=== Exercise data ===

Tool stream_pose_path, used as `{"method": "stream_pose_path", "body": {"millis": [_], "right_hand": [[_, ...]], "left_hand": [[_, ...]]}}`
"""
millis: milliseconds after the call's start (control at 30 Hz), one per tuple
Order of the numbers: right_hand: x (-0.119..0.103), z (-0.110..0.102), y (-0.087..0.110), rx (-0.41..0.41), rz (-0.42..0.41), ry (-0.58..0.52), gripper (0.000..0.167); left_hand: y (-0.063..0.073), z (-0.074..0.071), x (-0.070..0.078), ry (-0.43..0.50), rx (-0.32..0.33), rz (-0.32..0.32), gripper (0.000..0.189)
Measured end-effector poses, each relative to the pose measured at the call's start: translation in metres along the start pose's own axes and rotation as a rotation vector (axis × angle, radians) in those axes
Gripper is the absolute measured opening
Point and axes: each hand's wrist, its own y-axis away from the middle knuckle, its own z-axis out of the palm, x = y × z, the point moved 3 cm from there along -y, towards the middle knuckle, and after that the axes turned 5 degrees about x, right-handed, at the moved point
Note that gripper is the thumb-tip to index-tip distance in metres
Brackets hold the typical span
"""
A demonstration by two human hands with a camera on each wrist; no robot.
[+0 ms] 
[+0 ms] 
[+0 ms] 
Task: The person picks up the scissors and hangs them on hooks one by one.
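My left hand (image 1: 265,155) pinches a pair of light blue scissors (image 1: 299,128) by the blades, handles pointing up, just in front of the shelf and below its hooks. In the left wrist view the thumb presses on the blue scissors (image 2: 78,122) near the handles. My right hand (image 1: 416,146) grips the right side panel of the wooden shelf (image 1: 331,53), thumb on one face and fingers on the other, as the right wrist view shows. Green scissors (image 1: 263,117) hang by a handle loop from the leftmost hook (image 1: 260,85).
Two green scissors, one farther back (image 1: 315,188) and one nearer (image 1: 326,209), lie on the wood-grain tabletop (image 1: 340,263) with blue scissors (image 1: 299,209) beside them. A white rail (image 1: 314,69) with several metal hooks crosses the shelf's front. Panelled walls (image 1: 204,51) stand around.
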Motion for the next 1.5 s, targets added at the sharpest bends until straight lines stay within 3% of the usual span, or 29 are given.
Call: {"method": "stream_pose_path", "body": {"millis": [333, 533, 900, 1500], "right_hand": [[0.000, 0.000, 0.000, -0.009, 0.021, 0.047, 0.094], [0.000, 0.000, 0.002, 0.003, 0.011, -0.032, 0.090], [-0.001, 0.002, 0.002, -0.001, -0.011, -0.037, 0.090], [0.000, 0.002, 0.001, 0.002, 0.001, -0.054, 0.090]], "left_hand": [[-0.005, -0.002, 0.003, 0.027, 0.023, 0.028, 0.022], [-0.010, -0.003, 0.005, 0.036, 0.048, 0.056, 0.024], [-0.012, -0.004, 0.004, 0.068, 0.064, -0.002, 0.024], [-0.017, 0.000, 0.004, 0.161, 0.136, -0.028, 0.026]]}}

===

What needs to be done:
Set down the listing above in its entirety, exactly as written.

Exercise answer:
Tool stream_pose_path, used as `{"method": "stream_pose_path", "body": {"millis": [_], "right_hand": [[_, ...]], "left_hand": [[_, ...]]}}`
"""
millis: milliseconds after the call's start (control at 30 Hz), one per tuple
Order of the numbers: right_hand: x (-0.119..0.103), z (-0.110..0.102), y (-0.087..0.110), rx (-0.41..0.41), rz (-0.42..0.41), ry (-0.58..0.52), gripper (0.000..0.167); left_hand: y (-0.063..0.073), z (-0.074..0.071), x (-0.070..0.078), ry (-0.43..0.50), rx (-0.32..0.33), rz (-0.32..0.32), gripper (0.000..0.189)
Measured end-effector poses, each relative to the pose measured at the call's start: translation in metres along the start pose's own axes and rotation as a rotation vector (axis × angle, radians) in those axes
Gripper is the absolute measured opening
Point and axes: each hand's wrist, its own y-axis away from the middle knuckle, its own z-axis out of the palm, x = y × z, the point moved 3 cm from there along -y, towards the middle knuckle, and after that the axes turned 5 degrees about x, right-handed, at the moved point
Note that gripper is the thumb-tip to index-tip distance in metres
Brackets hold the typical span
"""
A demonstration by two human hands with a camera on each wrist; no robot.
[+0 ms] 
[+0 ms] 
[+0 ms] 
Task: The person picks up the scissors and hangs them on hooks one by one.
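My left hand (image 1: 265,155) pinches a pair of light blue scissors (image 1: 299,128) by the blades, handles pointing up, just in front of the shelf and below its hooks. In the left wrist view the thumb presses on the blue scissors (image 2: 78,122) near the handles. My right hand (image 1: 416,146) grips the right side panel of the wooden shelf (image 1: 331,53), thumb on one face and fingers on the other, as the right wrist view shows. Green scissors (image 1: 263,117) hang by a handle loop from the leftmost hook (image 1: 260,85).
Two green scissors, one farther back (image 1: 315,188) and one nearer (image 1: 326,209), lie on the wood-grain tabletop (image 1: 340,263) with blue scissors (image 1: 299,209) beside them. A white rail (image 1: 314,69) with several metal hooks crosses the shelf's front. Panelled walls (image 1: 204,51) stand around.
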Motion for the next 1.5 s, targets added at the sharpest bends until straight lines stay within 3% of the usual span, or 29 are given.
Call: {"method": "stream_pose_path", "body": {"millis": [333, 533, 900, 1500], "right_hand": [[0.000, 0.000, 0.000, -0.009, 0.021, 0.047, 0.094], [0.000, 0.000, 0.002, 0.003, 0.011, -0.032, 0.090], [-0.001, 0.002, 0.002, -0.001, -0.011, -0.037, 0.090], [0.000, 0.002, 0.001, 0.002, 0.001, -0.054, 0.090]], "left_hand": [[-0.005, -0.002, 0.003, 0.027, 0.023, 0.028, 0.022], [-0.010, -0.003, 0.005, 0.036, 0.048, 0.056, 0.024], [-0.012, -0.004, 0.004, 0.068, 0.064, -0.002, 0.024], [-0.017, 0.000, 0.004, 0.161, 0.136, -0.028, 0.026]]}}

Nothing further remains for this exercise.